Congrats Esquired on becoming the first Angler of the year on Tinboats.net.

I will be ordering the coveted trophy this week and get everything boxed and shipped out to everybody next week sometime.


----------



## MissouriBassin (Sep 5, 2007)

Congrats Esquired! You caught a lot of nice fish this year.


----------



## Captain Ahab (Sep 5, 2007)

Awesome - what a great site - next year I expect 10 times as much competition!


Thanks to everyone


----------



## shinerman77 (Sep 5, 2007)

Congratulations, You had one heck of a season.


----------



## Icefisher15 (Sep 6, 2007)

Congratulations esquired! And THANK YOU JIM for everything you have done for this site. Its been a fun year and got a decent amount of fishing in.


----------



## BassAddict (Sep 6, 2007)

Congrats Esquired, you would of been my choice for Angler of the Year nice fishin' man!


----------



## bassboy1 (Sep 6, 2007)

BassAddict1976 said:


> Congrats Esquired, you would of been my choice for Angler of the Year nice fishin' man!


It was a no brainer on that call. When I first saw this contest after joining, I took a look into the fishing reports page, and coulda told you the winner then.


----------



## redbug (Sep 6, 2007)

you are a boss fisherman way to go


----------



## FishinsMyLife (Sep 6, 2007)

Right when I joined this forum, I went up to North Carolina and I caught my first smallmouths. I caught a big one for the area I was fishing so I was pretty happy. When I got back home, I look on here and see esquired's smallmouths that were twice as big as mine.
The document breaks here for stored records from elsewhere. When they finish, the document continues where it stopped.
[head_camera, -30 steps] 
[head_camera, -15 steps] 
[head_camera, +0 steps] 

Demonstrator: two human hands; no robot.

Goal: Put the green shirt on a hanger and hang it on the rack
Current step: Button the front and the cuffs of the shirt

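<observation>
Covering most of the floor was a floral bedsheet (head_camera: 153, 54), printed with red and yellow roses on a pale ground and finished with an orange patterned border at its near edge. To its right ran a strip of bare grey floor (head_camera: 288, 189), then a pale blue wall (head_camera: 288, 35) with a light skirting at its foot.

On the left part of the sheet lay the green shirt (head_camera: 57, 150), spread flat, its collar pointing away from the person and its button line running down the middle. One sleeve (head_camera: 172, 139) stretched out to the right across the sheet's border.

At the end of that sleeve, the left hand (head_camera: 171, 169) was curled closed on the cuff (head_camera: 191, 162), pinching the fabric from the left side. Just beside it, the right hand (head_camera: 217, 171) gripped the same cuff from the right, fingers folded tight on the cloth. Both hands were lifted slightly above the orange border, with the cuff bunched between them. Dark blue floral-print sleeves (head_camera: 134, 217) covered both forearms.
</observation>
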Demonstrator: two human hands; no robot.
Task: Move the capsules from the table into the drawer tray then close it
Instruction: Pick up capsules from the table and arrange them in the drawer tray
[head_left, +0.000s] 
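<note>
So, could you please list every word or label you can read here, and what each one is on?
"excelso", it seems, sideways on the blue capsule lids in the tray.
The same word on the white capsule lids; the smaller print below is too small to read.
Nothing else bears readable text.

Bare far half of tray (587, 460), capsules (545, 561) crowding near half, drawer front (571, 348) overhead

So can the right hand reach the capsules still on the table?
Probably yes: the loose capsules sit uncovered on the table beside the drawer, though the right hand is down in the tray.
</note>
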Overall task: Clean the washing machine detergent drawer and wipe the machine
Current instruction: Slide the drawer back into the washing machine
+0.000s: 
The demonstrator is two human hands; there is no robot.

I figured out pretty quick that he knows how to catch big fish


----------



## Captain Ahab (Sep 12, 2007)

Got some of my stuff from the contest today - what a great site, monthly drawling, free stuff to review, sample baits


Jim - you are the best!


I have my trophy proudly displayed on my wall (it is freaking awesome)


----------



## Jim (Sep 12, 2007)

esquired said:


> Got some of my stuff from the contest today - what a great site, monthly drawling, free stuff to review, sample baits
> 
> 
> Jim - you are the best!
> ...



Worthless..................without pics!  :wink:


----------



## Captain Ahab (Sep 21, 2007)

I received some prize3s in the mail yesterday from the AOY award. Initially, I am just a guy who fishes, nothing more. i am not a special or super angler, I like to fish.

When I opened the award prizes I took a moment and reflected how lucky I am to ne part of this great fishing site. This site has had no negativity - everyone here is always helpful, knowledgeable and supportive. Want to argue and bash - there are lost of those sites; but if you want to ask a serious question then come to TinBoats.net.

We are all Anglers of the Year and that year wil continue for a long, long time. Thanks to each and every member here and of course to DamPeoples and a huge and heartfely thanks to Jimmy T., he made this all possible.

Now the goodies:


----------



## Captain Ahab (Feb 23, 2014)

[url=https://www.tinboats.net/forum/viewtopic.php?p=3323#p3323 said:


> BassAddict » Thu Sep 06, 2007 7:49 am[/url]"]Congrats Esquired, you would of been my choice for Angler of the Year nice fishin' man!




I remember when BassAddict was still nice to me

Ahhhh the good old days


Lakes are finaly starting to melt


----------



## BassAddict (Feb 23, 2014)

Captain Ahab said:


> [url=https://www.tinboats.net/forum/viewtopic.php?p=3323#p3323 said:
> 
> 
> > BassAddict » Thu Sep 06, 2007 7:49 am[/url]"]Congrats Esquired, you would of been my choice for Angler of the Year nice fishin' man!
> ...



Esquired was nice, I once remember him picking me up at the Philadelphia airport pizza in hand! I also remember him doing numerous other acts of random kindness. All you offer is foul language and abuse....... You sir are no Esquired!


----------



## Captain Ahab (Feb 23, 2014)

I plan on retaking the title this year


Throwing down the gauntlet


----------